The first quarter ended with last week continuing the trend of the previous four with stocks finishing higher. However, the sectors leading the market higher were not the ones we have become accustomed to seeing lead the charge. As rates on the 10-year U.S. Treasury rose 0.81% during the quarter, value stocks were provided a much-needed catalyst to overtake growth companies.
As the 10-year U.S. Treasury approaches the 2% level, after bottoming at just 0.52% last August, the stock market was forced to reevaluate the sectors that would provide the best opportunities for future returns. As yields rose in preparation for increasing growth and the reopening of the global economy, technology found itself the second-worst performing sector last quarter, beating only consumer staples. What led the market higher instead? The perennial out of favor energy sector posted a 31% return, with financials coming in second at 16%. Just one year ago, these were two of the most despised sectors as a barrel of oil traded in negative territory, interest rates lowered to rock bottom levels, and banks faced capital restrictions from the Federal Reserve. A year later, we are reminded of the importance of diversification and how quickly sector rotations can happen with no warning.

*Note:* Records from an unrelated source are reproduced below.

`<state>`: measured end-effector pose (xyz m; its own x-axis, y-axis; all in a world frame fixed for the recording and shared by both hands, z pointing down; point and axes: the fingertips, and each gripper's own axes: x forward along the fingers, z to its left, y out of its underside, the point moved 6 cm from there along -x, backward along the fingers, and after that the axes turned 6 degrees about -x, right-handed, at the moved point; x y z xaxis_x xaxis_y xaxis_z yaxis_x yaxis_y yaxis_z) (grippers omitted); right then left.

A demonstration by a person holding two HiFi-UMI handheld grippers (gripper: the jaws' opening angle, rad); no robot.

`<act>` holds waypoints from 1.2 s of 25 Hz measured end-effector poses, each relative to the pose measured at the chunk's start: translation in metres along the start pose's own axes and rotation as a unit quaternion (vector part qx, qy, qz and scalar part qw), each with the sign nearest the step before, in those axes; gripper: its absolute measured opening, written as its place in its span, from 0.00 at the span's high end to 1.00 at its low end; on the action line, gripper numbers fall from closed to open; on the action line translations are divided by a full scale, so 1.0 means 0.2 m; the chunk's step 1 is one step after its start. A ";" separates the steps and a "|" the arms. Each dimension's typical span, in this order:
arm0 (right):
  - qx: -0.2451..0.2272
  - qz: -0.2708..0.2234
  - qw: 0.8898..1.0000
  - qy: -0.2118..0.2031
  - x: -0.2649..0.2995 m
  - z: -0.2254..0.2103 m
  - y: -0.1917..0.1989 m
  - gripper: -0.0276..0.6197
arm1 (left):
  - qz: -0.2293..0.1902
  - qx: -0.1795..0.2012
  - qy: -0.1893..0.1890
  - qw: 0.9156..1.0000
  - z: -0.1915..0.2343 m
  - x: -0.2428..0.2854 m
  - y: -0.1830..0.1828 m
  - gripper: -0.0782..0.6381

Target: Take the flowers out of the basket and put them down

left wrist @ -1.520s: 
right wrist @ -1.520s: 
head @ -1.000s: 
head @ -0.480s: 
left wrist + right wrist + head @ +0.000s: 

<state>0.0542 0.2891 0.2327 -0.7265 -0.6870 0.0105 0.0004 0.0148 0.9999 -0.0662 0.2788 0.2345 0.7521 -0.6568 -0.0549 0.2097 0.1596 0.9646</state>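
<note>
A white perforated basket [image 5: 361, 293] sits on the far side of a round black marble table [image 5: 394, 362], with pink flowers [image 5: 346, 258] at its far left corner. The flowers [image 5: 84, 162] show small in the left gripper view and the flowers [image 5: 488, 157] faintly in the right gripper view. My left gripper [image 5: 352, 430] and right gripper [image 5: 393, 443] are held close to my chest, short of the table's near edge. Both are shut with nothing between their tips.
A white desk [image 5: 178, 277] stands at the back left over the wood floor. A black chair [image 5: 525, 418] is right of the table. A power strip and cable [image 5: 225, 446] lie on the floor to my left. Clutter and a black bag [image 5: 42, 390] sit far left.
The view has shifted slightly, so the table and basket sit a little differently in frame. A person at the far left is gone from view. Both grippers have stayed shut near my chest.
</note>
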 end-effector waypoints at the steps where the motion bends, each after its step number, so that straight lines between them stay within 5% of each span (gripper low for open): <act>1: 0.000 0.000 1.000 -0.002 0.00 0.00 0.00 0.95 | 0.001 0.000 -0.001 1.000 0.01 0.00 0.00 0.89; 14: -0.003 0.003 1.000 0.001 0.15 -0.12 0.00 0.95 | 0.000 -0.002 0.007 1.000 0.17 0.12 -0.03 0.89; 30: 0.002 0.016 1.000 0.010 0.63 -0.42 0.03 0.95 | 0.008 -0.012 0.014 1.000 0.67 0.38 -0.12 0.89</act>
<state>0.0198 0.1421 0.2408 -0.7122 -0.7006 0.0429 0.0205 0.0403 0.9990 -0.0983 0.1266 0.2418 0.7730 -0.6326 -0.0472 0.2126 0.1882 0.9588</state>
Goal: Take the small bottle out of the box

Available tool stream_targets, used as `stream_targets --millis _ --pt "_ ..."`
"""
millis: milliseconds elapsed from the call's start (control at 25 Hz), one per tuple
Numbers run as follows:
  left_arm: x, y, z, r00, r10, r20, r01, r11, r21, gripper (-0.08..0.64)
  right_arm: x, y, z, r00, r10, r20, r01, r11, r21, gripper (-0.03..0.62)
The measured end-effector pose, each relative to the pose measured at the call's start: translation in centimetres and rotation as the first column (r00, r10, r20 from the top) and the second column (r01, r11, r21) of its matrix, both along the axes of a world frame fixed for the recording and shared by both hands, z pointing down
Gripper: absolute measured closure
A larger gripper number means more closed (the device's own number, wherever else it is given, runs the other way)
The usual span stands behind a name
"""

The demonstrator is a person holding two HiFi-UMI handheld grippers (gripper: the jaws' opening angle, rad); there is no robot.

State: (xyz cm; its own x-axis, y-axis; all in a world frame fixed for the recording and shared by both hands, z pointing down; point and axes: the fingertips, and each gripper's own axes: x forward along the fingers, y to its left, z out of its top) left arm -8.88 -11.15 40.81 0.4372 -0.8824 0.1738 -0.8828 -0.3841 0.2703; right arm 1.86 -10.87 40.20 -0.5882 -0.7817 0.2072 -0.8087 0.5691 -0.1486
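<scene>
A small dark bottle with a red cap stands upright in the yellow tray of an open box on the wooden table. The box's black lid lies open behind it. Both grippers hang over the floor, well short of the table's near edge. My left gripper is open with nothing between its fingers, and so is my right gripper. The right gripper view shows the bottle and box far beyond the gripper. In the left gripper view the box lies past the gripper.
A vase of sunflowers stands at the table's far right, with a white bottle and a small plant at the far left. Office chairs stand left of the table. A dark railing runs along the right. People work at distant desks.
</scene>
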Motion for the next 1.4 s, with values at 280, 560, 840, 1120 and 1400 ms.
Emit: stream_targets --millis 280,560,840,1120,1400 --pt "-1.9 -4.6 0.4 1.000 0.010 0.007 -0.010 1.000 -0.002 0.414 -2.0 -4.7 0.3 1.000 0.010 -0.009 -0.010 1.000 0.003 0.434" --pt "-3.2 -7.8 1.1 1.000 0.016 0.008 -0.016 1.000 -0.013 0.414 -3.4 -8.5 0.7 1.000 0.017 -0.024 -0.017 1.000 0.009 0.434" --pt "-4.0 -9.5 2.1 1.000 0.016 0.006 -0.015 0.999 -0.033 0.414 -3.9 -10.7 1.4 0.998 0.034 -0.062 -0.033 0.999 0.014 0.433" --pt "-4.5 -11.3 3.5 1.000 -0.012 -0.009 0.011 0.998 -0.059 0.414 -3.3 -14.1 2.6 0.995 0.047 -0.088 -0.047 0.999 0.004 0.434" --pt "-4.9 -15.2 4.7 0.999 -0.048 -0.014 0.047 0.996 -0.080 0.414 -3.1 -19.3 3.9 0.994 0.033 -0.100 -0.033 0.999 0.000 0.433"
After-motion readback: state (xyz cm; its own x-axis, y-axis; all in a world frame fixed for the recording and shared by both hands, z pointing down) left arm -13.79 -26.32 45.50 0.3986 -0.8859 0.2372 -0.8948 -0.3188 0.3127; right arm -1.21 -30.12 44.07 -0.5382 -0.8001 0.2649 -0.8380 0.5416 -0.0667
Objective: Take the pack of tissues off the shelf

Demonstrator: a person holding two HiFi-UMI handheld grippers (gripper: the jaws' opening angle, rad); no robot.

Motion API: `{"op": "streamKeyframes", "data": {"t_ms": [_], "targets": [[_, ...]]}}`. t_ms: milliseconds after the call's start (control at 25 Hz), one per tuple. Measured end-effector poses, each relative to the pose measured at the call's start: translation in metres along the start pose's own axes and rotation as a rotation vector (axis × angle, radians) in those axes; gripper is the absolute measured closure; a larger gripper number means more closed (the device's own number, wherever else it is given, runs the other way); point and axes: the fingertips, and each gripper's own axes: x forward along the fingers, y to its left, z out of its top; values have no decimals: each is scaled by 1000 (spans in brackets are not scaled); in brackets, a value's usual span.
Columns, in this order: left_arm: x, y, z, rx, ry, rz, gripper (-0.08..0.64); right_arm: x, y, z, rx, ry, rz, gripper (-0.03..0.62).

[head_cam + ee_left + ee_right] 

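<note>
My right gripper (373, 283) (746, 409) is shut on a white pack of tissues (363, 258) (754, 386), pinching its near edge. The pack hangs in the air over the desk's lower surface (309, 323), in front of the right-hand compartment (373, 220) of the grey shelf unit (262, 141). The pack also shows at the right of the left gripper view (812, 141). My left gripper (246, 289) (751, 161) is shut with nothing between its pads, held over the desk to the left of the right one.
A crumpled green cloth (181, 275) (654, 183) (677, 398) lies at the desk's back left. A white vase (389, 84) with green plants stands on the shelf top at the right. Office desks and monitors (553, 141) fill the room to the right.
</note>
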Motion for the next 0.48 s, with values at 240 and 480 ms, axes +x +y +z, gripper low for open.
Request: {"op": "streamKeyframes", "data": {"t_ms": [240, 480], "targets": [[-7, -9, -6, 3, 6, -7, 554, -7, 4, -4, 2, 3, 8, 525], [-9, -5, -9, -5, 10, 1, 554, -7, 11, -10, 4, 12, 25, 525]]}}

Sector rotations are not the only leadership change we have been experiencing; smaller capitalization stocks continued besting large cap companies, a trend that began in the fourth quarter. As measured by the Russell 2000 Index, small cap stocks outperformed their large cap counterparts by about 7% in the first quarter. This transition can also be viewed as a catalyst from the reopening trade. Smaller companies are thought of as being higher risk and more dependent on the economic environment. Hence, as investors become more willing to take additional risks, capital flows into small stocks.
Another sector forgotten about in 2020 was real estate. Some thought this was a dying industry— especially commercial real estate—as consumers transitioned to e-commerce for retail, restaurants were challenged, and houses turned into offices. The first quarter showed opinions from 2020 were an overreaction as the real estate index followed its value-oriented peers and rallied 10%.
While some market commentators were preaching “value investing is dead” last year, we have experienced a quick rotation to value stocks leading the market higher just a few short months later. This is another example to show no one knows what the next couple of months or even one year have in store for markets, but a diversified portfolio ensures exposure to what rotates into favor next.